Decide what you really want to see in Washington D.C. based on your interests -- whether that's art, architecture, street life or simply snapping a few photos by the main landmarks. We highlight the best attractions in different categories and, to help you plan, link you to their location on Google Maps () or to their official website or tour options ().
- The Landmarks, Icons, and Instagram Spots
- Modern and Contemporary Art
- Classic Art and Top Museums
- City Life and Main Streets
- Eating and Drinking
Get up close to the world's most famous residence, The White House, the home of the President of the United States since the 1820s. It's a Washington icon, as is The Capitol, also one of the world's symbols of democracy. Its dome is one of the largest in the world, and its Neoclassical architecture reflects the principles of ancient Greece and Rome that influenced the American political system. It stands marking the very center of the city, with the Washington Monument seen in front of it, down the grand boulevard known as "The Mall." It's the tallest structure in Washington, shaped like an Egyptian obelisk and with city views from the top.
Further down, past the Reflecting Pool, is the Lincoln Memorial. Its gigantic statue of President Lincoln is one of the city's best-known images, standing inside a neoclassical "temple." This was also the site where Martin Luther King Jr. gave his famous "I Have a Dream" speech.
Other national heroes and many more unknown ones lie in the Arlington National Cemetery. Simple headstones mark the resting place of thousands of soldiers, with the Tomb of the Unknown Soldier being the site of the ceremonial Changing of the Guard. From there, visitors move to the grave of John F. Kennedy, with a flame lit by his wife Jackie at his 1963 funeral still burning continuously.
Another spiritual sight is the National Cathedral, the sixth largest in the world. It's a neo-gothic construction with beautiful rose windows and impressive stonework.
The Newseum is an interactive news museum opened in 2008 not far from the Capitol. It presents centuries of news history through technology and hands-on exhibits in a 643,000-square-foot (60,000 square meters) modern building.
You'll also want to check out the Air and Space Museum, housing the largest collection of historic air and spacecraft in the world. Among the many highlights is the Charles Lindbergh plane that made the first solo transatlantic flight in 1927, and the Apollo 11 Command Module that carried Neil Armstrong and the other famous astronauts on their historic mission to the moon in 1969.

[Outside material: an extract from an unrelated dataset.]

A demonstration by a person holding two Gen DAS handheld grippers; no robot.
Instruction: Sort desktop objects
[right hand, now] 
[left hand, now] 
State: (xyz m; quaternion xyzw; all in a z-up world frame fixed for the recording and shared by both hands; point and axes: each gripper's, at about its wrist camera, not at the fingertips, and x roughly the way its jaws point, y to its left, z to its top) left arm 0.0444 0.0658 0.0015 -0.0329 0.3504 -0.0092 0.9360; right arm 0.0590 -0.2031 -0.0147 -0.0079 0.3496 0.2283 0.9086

The National Gallery of Art exhibits an important collection that is particularly strong on Italian Renaissance works, with the East Building also housing modern and contemporary art. You can therefore see works by Tintoretto, Raphael, Leonardo da Vinci, Monet, El Greco, Van Gogh, Miró, and Lichtenstein among other major artists in one single museum.
If you want to check out American art instead, visit the The Smithsonian American Art Museum and the National Portrait Gallery for paintings, sculptures, and photographs of illustrious Americans in entertainment, politics, and the arts.
Georgetown's charming cobblestone streets and houses have attracted young residents for decades, and it is now Washington's most pleasant area. Its M Street is home to the city's most fashionable shops, cafés, and restaurants, as well as to the well-known chain stores. Don't leave Washington without a stroll through this neighborhood.
Georgetown's charming boutiques are Washington's best shopping experiences, with a variety of them lining M Street and Wisconsin Avenue. After that, the best places to find unique pieces are the city's museums, whose gift shops not only sell books relating to the collections, but also other products such as jewelry, artwork reproductions, and clothing inspired by their artists. For the chains you're familiar with, head to Connecticut Avenue, and if you're looking for crafts, visit the Eastern Market. This flea market is a popular weekend destination, with stalls selling antiques, ethnic artifacts, and food at bargain prices.
A city with a cosmopolitan population, and where international politicians and millionaires meet throughout the week, obviously offers all the flavors of the world's cuisines. There are around 2000 restaurants in Washington, and each year brings new promising choices. Renowned chefs have opened their branches in the American capital, and Georgetown continues to have the largest number of trendy eateries.